- **Task description**
Give the number of lines below that hold "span", and only that.

- **Data**
.....
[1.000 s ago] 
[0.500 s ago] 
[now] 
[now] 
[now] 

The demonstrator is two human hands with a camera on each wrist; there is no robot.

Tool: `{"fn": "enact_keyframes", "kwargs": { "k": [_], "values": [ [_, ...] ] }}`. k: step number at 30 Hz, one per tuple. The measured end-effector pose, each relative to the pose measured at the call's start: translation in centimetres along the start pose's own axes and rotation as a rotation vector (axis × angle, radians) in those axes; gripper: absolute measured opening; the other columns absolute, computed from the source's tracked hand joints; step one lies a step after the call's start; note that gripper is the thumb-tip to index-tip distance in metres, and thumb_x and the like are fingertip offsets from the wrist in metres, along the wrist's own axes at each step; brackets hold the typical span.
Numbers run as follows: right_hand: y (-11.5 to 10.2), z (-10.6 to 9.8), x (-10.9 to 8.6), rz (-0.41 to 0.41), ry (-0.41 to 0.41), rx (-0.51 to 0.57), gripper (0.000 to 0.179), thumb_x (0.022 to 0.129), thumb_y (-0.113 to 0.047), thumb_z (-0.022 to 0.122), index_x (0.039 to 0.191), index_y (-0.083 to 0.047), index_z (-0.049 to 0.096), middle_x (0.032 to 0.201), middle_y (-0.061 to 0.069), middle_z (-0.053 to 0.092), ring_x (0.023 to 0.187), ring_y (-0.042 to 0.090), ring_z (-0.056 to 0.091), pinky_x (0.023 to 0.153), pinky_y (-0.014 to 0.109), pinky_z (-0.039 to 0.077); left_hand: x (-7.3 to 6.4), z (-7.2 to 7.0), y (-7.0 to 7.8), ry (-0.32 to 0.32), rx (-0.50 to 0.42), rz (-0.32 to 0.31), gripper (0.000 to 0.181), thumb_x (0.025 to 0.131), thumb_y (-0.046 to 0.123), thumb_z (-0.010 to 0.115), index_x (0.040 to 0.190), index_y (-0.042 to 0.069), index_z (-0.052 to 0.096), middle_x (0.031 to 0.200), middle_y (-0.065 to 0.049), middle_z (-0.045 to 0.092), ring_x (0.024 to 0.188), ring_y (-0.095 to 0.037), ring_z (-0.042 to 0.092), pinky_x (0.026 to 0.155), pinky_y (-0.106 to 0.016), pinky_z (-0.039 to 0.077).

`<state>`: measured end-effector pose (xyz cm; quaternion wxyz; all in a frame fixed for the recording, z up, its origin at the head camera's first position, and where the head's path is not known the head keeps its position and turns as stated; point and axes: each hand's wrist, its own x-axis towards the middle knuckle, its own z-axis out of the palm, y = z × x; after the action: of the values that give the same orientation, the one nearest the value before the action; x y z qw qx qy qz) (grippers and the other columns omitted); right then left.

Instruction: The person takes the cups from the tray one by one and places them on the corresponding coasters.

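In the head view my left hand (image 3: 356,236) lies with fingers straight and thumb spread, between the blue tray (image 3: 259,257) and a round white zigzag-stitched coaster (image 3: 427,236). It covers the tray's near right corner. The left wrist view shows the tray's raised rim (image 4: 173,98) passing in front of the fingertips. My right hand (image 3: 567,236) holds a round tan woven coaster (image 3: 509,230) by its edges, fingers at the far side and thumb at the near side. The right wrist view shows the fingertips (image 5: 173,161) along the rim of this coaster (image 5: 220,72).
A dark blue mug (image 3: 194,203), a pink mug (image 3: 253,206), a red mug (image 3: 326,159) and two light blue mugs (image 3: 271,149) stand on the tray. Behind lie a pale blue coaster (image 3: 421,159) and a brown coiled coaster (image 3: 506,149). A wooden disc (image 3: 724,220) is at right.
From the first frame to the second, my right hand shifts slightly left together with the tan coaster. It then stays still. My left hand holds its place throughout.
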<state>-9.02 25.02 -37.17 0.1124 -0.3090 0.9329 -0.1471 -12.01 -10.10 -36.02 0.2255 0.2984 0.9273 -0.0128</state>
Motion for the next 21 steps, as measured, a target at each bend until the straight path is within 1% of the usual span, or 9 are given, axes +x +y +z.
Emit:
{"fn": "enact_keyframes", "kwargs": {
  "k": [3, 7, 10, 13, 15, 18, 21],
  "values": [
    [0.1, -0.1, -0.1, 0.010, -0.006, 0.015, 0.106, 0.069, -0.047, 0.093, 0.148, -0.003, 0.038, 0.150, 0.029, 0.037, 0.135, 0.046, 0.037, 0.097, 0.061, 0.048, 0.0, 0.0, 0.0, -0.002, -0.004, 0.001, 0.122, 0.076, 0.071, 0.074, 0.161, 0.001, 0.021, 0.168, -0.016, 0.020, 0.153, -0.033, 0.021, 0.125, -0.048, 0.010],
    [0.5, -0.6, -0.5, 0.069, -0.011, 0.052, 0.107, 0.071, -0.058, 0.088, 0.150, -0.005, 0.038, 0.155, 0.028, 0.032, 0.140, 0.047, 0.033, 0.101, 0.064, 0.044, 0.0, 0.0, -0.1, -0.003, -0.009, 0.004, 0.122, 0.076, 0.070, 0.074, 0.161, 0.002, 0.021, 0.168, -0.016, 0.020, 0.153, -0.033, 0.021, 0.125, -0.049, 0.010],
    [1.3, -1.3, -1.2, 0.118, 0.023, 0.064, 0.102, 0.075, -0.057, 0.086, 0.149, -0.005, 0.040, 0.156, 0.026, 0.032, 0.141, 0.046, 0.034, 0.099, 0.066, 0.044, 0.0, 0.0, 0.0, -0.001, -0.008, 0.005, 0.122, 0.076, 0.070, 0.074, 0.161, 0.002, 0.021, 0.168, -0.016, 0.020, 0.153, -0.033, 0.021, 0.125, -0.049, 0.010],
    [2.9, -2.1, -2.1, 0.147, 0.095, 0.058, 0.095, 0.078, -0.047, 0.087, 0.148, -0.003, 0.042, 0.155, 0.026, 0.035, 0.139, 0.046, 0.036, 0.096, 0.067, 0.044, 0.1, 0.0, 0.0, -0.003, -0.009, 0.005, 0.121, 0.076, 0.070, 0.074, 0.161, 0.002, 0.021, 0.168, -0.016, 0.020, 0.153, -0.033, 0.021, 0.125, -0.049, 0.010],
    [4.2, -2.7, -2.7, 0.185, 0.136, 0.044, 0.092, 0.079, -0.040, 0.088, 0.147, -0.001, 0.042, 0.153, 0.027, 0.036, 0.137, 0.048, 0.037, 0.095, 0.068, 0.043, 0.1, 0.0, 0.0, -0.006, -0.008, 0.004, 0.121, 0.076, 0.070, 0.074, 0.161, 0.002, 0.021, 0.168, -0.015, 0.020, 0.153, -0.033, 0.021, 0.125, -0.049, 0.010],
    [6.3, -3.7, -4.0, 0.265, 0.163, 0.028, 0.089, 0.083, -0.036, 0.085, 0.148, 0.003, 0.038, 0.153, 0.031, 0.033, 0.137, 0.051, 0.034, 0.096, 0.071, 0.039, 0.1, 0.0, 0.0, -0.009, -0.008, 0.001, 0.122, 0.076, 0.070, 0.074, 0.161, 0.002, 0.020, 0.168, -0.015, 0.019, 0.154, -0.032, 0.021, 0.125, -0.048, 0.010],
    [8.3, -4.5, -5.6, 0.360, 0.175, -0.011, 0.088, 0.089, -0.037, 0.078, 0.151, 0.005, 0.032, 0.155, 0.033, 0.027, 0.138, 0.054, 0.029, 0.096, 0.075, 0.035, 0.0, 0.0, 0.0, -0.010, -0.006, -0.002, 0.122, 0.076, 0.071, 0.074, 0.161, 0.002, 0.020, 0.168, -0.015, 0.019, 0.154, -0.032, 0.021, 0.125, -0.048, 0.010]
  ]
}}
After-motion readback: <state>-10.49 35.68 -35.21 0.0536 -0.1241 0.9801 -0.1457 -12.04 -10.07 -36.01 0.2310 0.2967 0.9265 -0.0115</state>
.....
- **Reply to the exercise**
2